__Work task__
Copy the listing below in full, exactly as given.

▼

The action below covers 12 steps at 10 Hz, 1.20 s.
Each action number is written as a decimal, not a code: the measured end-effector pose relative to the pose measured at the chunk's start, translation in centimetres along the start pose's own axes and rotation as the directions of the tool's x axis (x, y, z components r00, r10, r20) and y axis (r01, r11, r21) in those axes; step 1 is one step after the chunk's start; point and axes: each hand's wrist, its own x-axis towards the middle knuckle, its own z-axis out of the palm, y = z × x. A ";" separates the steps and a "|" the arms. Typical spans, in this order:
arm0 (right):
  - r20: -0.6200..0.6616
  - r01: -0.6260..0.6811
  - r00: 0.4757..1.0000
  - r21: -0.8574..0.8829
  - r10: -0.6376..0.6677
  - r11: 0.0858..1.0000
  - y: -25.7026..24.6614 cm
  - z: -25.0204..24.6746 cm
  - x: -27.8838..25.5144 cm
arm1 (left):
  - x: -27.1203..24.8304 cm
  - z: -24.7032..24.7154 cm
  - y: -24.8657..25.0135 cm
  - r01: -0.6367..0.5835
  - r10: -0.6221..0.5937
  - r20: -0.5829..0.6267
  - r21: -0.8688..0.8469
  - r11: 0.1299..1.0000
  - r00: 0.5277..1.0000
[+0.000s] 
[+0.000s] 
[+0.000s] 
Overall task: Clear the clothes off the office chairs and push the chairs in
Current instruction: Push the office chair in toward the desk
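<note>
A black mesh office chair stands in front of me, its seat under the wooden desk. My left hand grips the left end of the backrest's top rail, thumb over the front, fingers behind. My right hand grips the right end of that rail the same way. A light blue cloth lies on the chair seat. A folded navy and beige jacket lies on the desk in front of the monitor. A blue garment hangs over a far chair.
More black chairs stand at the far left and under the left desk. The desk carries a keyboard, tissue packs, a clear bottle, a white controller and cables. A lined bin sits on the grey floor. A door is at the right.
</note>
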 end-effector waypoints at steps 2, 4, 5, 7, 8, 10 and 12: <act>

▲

__Output of the exercise__
The action below covers 12 steps at 10 Hz, 1.20 s.
Each action number is written as a decimal, not a code: the measured end-effector pose relative to the pose measured at the chunk's start, translation in centimetres along the start pose's own axes and rotation as the directions of the tool's x axis (x, y, z components r00, r10, r20) and y axis (r01, r11, r21) in those axes; step 1 is one step after the chunk's start; point and axes: each hand's wrist, its own x-axis towards the middle knuckle, its own z-axis out of the palm, y = z × x. A ";" separates the steps and a "|" the arms. Typical spans, in this order:
arm0 (right):
  - r20: -0.6200..0.6616
  - r01: -0.6260..0.6811
  - r00: 0.4757..1.0000
  - r21: -0.8574..0.8829
  - r10: -0.6376..0.6677
  - r11: 0.0858..1.0000
  - y: -25.7026..24.6614 cm
  - z: -25.0204..24.6746 cm
  - x: -27.8838..25.5144 cm
arm1 (left):
  - x: -27.1203..24.8304 cm
  - z: -24.7032..24.7154 cm
  - y: -24.8657..25.0135 cm
  - r01: -0.6367..0.5835
  - r10: -0.6221..0.5937
  - r20: -0.5829..0.6267
  - r21: -0.8688..0.8469
  - r11: 0.1299..1.0000
  - r00: 0.5277..1.0000
[+0.000s] 
[+0.000s] 
[+0.000s] 
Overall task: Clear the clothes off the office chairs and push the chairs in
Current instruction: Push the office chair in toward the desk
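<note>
A black mesh office chair stands in front of me, its seat under the wooden desk. My left hand grips the left end of the backrest's top rail, thumb over the front, fingers behind. My right hand grips the right end of that rail the same way. A light blue cloth lies on the chair seat. A folded navy and beige jacket lies on the desk in front of the monitor. A blue garment hangs over a far chair.
More black chairs stand at the far left and under the left desk. The desk carries a keyboard, tissue packs, a clear bottle, a white controller and cables. A lined bin sits on the grey floor. A door is at the right.
</note>
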 end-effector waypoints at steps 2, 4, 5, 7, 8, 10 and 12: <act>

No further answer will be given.